Kairos

Together, exploring radical hospitality in grounded translocal experiments around the globe
Kairos Exchanges are un/learning journeys that bring communities of alternative activism and postactivist practices together. They are about seeing with new eyes, creating emancipatory knowledges together, and stitching quilts of solidarity especially with groups in precarious circumstances. It is about fellowship, sharing and siblinghood. It is about listening-together-with. It is making-kin-with in a performance of mutual fragility and radical hospitality. They are an opportunity to braid our lives together and an exchange of gifts between parties, honouring an old cross-cultural tradition of receiving the traveller and being generous to one’s host. They offer fissures in our day-to-day lives for both traveler and host that call upon a mutual openness to change. It is cooking together, singing together, picking mushrooms together, eating together, and crying together. Kairos Exchanges give potential host an opportunity to see themselves through their hospitality, to notice their own lives, as if for the first time.

The Premise

‘Kairos’ was the deity of opportunity in the old Greek pantheon and the youngest child of Zeus. Ancient Greek storytellers also used the word ‘kairos’ to describe the ‘opportune’ moment, a breakthrough instant, when a traditional border was queered and unsettled, and a strange relationship emerged.

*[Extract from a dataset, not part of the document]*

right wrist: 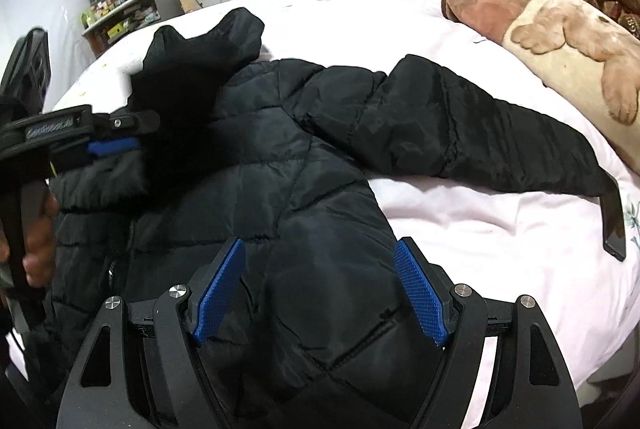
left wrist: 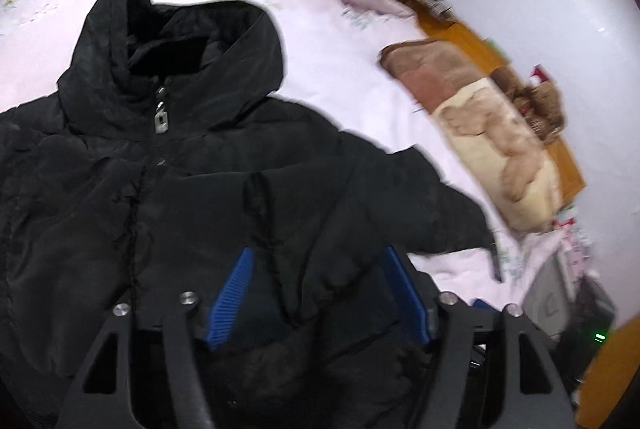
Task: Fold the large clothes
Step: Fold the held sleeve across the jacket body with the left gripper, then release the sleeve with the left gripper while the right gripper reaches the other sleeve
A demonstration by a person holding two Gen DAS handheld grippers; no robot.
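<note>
A black hooded puffer jacket [left wrist: 168,189] lies front up on the bed, zipped, with a silver zip pull [left wrist: 161,119] under the hood [left wrist: 168,41]. My left gripper [left wrist: 318,253] is open low over its right chest, blue pads wide apart with a fold of fabric lying between them, not pinched. In the right wrist view the jacket [right wrist: 280,169] fills the middle and one sleeve [right wrist: 480,133] stretches out to the right. My right gripper [right wrist: 320,243] hangs open over the jacket's lower body. A hand [right wrist: 40,241] holds the left gripper [right wrist: 116,141] at the left edge, by the hood.
The bed has a pale pink sheet [right wrist: 480,229]. A folded brown and cream plush blanket [right wrist: 560,41] lies along its right side by a wooden headboard [left wrist: 520,61]. A cluttered shelf [right wrist: 120,9] and a curtain stand beyond the far edge.
</note>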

The word ‘kairos’ emerged from the material practices of that civilization: for instance, when an archer’s arrow pierced its target, this was ‘kairos’. Or in speaking and statecraft, when the right words were said, that was ‘kairos’. Or in textile production, specifically weaving (which was a socially respected female-gendered labour activity), when an opening allowed for the crosshatching weft to intercept the warp in the emerging tapestry, philosophers saw this as ‘kairos’. ‘Kairos’ notices the divine in the transversality of the weft. The intersectionality of the ordinary. The nonlinearity of time. ‘Kairos’ undercuts ‘chronos’, quantitative time, dancing through it, without dismissing it. Queering it. Like eternity waltzing with temporality, neither of them transcendent nor separable.

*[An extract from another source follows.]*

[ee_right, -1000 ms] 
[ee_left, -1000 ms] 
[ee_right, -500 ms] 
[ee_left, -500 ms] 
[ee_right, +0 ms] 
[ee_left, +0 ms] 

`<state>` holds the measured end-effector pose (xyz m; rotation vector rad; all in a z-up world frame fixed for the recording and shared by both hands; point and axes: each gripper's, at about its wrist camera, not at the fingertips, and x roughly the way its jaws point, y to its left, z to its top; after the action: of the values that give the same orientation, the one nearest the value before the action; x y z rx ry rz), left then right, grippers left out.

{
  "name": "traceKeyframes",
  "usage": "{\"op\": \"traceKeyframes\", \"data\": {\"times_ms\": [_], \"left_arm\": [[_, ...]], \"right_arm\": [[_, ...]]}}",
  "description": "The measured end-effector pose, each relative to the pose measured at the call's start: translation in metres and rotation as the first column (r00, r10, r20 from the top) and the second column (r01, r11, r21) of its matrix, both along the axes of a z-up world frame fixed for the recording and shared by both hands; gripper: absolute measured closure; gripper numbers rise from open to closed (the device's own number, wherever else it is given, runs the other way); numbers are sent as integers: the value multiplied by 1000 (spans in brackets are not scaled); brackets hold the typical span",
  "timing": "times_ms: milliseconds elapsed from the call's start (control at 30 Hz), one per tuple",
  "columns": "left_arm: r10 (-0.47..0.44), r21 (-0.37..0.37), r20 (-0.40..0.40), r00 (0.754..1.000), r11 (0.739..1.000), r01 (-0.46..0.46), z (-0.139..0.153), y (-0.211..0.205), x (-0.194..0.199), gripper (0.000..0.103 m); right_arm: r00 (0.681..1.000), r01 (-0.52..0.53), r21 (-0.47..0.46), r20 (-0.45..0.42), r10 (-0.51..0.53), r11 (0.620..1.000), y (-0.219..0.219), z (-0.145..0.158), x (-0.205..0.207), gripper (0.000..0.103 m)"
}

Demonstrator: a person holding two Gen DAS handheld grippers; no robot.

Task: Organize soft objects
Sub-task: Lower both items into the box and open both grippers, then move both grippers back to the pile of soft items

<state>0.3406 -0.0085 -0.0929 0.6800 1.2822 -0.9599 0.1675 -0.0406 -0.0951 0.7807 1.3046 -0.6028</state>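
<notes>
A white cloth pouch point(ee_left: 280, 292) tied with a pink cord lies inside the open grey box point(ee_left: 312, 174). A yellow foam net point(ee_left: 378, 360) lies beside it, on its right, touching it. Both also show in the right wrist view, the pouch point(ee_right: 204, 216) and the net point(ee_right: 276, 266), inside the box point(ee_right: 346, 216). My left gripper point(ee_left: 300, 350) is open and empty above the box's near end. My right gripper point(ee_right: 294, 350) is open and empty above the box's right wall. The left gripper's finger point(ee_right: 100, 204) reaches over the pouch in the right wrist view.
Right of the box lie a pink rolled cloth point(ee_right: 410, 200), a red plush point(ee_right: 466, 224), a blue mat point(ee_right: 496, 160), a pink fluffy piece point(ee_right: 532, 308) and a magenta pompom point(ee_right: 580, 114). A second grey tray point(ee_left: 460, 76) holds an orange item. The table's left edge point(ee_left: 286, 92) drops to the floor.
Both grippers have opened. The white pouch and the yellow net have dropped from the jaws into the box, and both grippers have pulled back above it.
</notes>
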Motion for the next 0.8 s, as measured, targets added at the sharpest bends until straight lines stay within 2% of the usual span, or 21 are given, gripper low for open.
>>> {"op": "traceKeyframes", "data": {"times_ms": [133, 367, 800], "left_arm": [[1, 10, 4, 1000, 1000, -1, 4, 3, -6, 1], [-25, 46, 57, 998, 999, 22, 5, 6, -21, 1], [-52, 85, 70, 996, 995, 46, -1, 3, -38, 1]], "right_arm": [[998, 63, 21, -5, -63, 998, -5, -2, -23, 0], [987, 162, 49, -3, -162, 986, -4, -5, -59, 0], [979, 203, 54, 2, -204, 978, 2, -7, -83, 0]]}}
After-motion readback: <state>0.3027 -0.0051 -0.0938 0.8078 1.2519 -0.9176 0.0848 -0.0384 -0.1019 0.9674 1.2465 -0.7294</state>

In the concept of ‘kairos’ we find an ethical postactivist invitation to “make sanctuary”, to reweave ourselves with telluric kin, to develop new posthumanist sensibilities, to decenter the human figure, to break open the exclusivity and racism of clock time, to nurture our collective capacities to ask new questions, to frame new fields of expertise, to notice our collective fragility in terms of how we often respond to complicated dilemmas, and (especially resonant in these times of immigration sagas and walls) to find other ways of crossing borders.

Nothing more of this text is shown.